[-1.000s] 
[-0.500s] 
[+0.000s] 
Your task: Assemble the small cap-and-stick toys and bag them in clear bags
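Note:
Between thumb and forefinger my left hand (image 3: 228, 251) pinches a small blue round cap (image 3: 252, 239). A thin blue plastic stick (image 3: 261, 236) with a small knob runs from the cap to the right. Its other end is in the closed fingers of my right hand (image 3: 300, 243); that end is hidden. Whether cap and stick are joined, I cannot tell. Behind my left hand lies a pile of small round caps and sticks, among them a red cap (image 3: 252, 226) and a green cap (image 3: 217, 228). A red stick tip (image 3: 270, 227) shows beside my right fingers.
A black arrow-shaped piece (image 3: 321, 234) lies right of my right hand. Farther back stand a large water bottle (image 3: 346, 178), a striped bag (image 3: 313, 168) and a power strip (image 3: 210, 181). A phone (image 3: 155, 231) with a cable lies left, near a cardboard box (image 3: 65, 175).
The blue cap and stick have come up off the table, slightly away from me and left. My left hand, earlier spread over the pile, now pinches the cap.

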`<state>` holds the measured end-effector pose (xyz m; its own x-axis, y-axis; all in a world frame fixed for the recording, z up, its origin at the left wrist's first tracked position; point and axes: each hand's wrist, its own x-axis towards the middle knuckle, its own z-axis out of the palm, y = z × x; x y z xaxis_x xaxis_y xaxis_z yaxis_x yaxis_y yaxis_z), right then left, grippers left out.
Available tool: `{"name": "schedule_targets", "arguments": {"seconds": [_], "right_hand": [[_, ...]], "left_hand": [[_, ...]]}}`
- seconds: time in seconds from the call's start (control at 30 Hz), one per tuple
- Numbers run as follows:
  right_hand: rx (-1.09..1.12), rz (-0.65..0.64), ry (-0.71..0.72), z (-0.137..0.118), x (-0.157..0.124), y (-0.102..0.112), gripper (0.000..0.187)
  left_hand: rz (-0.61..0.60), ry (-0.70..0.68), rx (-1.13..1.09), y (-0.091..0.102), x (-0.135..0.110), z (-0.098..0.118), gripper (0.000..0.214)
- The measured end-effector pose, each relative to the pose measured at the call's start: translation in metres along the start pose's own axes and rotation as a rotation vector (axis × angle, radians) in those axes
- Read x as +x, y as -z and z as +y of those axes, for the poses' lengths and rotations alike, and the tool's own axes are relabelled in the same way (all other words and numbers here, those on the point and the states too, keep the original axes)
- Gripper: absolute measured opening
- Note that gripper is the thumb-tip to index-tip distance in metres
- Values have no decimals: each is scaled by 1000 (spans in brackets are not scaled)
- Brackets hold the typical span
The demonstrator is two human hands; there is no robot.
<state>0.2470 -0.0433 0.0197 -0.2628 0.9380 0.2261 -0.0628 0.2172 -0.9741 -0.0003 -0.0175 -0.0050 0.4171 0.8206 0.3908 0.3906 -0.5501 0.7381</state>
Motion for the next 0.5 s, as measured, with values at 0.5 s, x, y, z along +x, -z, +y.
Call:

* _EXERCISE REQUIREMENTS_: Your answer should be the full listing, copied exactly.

* _TASK RESULT_:
[-1.000s] 
[-0.500s] 
[+0.000s] 
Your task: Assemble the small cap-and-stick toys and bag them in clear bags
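Note:
Between thumb and forefinger my left hand (image 3: 228, 251) pinches a small blue round cap (image 3: 252, 239). A thin blue plastic stick (image 3: 261, 236) with a small knob runs from the cap to the right. Its other end is in the closed fingers of my right hand (image 3: 300, 243); that end is hidden. Whether cap and stick are joined, I cannot tell. Behind my left hand lies a pile of small round caps and sticks, among them a red cap (image 3: 252, 226) and a green cap (image 3: 217, 228). A red stick tip (image 3: 270, 227) shows beside my right fingers.
A black arrow-shaped piece (image 3: 321, 234) lies right of my right hand. Farther back stand a large water bottle (image 3: 346, 178), a striped bag (image 3: 313, 168) and a power strip (image 3: 210, 181). A phone (image 3: 155, 231) with a cable lies left, near a cardboard box (image 3: 65, 175).
The blue cap and stick have come up off the table, slightly away from me and left. My left hand, earlier spread over the pile, now pinches the cap.
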
`<state>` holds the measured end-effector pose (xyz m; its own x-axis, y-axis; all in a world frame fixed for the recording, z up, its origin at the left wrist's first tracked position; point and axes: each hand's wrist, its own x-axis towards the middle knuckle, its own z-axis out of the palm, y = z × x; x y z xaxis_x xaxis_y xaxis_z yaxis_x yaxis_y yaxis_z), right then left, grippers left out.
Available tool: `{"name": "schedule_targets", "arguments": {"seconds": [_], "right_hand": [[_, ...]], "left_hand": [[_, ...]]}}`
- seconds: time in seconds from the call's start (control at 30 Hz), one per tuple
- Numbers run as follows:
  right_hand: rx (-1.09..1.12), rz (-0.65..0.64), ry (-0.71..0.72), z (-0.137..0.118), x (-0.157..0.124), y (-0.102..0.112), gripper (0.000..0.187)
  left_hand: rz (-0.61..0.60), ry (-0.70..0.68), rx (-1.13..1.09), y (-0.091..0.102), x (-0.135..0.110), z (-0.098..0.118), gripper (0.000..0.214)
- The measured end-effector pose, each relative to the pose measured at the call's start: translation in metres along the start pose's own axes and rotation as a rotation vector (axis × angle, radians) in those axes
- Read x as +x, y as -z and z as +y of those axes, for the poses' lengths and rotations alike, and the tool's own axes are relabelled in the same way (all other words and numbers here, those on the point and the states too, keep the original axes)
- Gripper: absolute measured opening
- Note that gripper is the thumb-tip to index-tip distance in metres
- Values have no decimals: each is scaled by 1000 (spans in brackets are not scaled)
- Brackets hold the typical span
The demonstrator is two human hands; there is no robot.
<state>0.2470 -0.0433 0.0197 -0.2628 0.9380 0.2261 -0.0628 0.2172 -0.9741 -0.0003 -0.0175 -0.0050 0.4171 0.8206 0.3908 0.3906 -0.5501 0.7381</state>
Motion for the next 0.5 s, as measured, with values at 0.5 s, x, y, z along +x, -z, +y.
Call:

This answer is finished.